Activity:
The entries below should be copied exactly and completely.

Source material:
-------

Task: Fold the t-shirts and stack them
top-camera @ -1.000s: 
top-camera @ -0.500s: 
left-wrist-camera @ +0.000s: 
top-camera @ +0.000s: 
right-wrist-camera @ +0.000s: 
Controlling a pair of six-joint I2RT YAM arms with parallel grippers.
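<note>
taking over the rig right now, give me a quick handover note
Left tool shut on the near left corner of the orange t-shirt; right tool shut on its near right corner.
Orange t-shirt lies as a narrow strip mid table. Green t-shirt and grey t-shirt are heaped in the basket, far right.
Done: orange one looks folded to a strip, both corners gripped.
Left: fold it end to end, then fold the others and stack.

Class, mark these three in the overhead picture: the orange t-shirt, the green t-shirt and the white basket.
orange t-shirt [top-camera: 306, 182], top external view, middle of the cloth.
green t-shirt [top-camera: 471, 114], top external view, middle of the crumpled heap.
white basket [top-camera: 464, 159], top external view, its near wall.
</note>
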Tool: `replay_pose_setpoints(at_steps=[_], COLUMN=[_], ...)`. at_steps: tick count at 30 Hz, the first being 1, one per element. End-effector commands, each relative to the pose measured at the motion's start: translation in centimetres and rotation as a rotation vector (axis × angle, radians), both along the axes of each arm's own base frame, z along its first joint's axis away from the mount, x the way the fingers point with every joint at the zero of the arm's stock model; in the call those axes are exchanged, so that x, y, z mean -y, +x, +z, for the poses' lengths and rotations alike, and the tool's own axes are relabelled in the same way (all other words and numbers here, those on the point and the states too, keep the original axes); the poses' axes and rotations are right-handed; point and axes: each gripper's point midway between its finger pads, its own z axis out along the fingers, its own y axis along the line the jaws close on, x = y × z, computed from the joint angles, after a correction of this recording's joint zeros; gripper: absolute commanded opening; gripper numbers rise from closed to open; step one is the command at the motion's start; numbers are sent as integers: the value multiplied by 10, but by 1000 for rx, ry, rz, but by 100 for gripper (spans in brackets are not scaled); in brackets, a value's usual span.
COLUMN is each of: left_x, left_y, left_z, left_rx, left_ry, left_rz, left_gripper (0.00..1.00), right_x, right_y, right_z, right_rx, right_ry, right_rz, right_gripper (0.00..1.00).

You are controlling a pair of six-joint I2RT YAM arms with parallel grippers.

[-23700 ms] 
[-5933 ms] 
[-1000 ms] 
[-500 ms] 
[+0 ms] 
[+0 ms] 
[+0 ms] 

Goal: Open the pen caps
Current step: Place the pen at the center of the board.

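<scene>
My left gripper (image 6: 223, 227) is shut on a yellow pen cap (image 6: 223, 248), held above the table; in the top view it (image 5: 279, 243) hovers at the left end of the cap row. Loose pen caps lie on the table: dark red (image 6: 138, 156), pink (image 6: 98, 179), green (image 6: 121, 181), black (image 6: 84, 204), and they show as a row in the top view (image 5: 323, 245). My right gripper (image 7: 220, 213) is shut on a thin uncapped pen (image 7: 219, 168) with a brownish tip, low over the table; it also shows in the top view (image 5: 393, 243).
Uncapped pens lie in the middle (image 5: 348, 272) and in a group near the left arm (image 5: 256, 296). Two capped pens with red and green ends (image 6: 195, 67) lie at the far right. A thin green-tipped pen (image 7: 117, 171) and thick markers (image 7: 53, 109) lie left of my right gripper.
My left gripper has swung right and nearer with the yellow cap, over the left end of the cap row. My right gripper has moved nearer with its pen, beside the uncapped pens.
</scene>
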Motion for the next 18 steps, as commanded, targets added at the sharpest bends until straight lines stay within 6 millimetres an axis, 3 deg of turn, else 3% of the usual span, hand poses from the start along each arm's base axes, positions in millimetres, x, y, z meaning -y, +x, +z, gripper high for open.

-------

Answer space:
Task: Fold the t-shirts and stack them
top-camera @ -1.000s: 
top-camera @ -0.500s: 
left-wrist-camera @ +0.000s: 
top-camera @ +0.000s: 
right-wrist-camera @ +0.000s: 
Controlling a pair of six-joint I2RT YAM arms with parallel grippers.
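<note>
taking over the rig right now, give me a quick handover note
Left tool shut on the near left corner of the orange t-shirt; right tool shut on its near right corner.
Orange t-shirt lies as a narrow strip mid table. Green t-shirt and grey t-shirt are heaped in the basket, far right.
Done: orange one looks folded to a strip, both corners gripped.
Left: fold it end to end, then fold the others and stack.

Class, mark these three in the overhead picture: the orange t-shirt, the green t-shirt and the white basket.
orange t-shirt [top-camera: 306, 182], top external view, middle of the cloth.
green t-shirt [top-camera: 471, 114], top external view, middle of the crumpled heap.
white basket [top-camera: 464, 159], top external view, its near wall.
</note>
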Tool: `replay_pose_setpoints(at_steps=[_], COLUMN=[_], ...)`. at_steps: tick count at 30 Hz, the first being 1, one per element. End-effector commands, each relative to the pose measured at the motion's start: translation in centimetres and rotation as a rotation vector (axis × angle, radians), both along the axes of each arm's own base frame, z along its first joint's axis away from the mount, x the way the fingers point with every joint at the zero of the arm's stock model; in the call those axes are exchanged, so that x, y, z mean -y, +x, +z, for the poses' lengths and rotations alike, and the tool's own axes are relabelled in the same way (all other words and numbers here, those on the point and the states too, keep the original axes); the poses' axes and rotations are right-handed; point and axes: each gripper's point midway between its finger pads, its own z axis out along the fingers, its own y axis along the line the jaws close on, x = y × z, computed from the joint angles, after a correction of this recording's joint zeros; gripper: absolute commanded opening; gripper numbers rise from closed to open; step one is the command at the motion's start; numbers are sent as integers: the value multiplied by 10, but by 1000 for rx, ry, rz, but by 100 for gripper (spans in brackets are not scaled); in brackets, a value's usual span.
COLUMN is each of: left_x, left_y, left_z, left_rx, left_ry, left_rz, left_gripper (0.00..1.00), right_x, right_y, right_z, right_rx, right_ry, right_rz, right_gripper (0.00..1.00).

You are controlling a pair of six-joint I2RT YAM arms with parallel grippers.

[-23700 ms] 
[-5933 ms] 
[-1000 ms] 
[-500 ms] 
[+0 ms] 
[+0 ms] 
[+0 ms] 

Goal: Open the pen caps
Current step: Place the pen at the center of the board.

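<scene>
My left gripper (image 6: 223, 227) is shut on a yellow pen cap (image 6: 223, 248), held above the table; in the top view it (image 5: 279, 243) hovers at the left end of the cap row. Loose pen caps lie on the table: dark red (image 6: 138, 156), pink (image 6: 98, 179), green (image 6: 121, 181), black (image 6: 84, 204), and they show as a row in the top view (image 5: 323, 245). My right gripper (image 7: 220, 213) is shut on a thin uncapped pen (image 7: 219, 168) with a brownish tip, low over the table; it also shows in the top view (image 5: 393, 243).
Uncapped pens lie in the middle (image 5: 348, 272) and in a group near the left arm (image 5: 256, 296). Two capped pens with red and green ends (image 6: 195, 67) lie at the far right. A thin green-tipped pen (image 7: 117, 171) and thick markers (image 7: 53, 109) lie left of my right gripper.
My left gripper has swung right and nearer with the yellow cap, over the left end of the cap row. My right gripper has moved nearer with its pen, beside the uncapped pens.
</scene>
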Motion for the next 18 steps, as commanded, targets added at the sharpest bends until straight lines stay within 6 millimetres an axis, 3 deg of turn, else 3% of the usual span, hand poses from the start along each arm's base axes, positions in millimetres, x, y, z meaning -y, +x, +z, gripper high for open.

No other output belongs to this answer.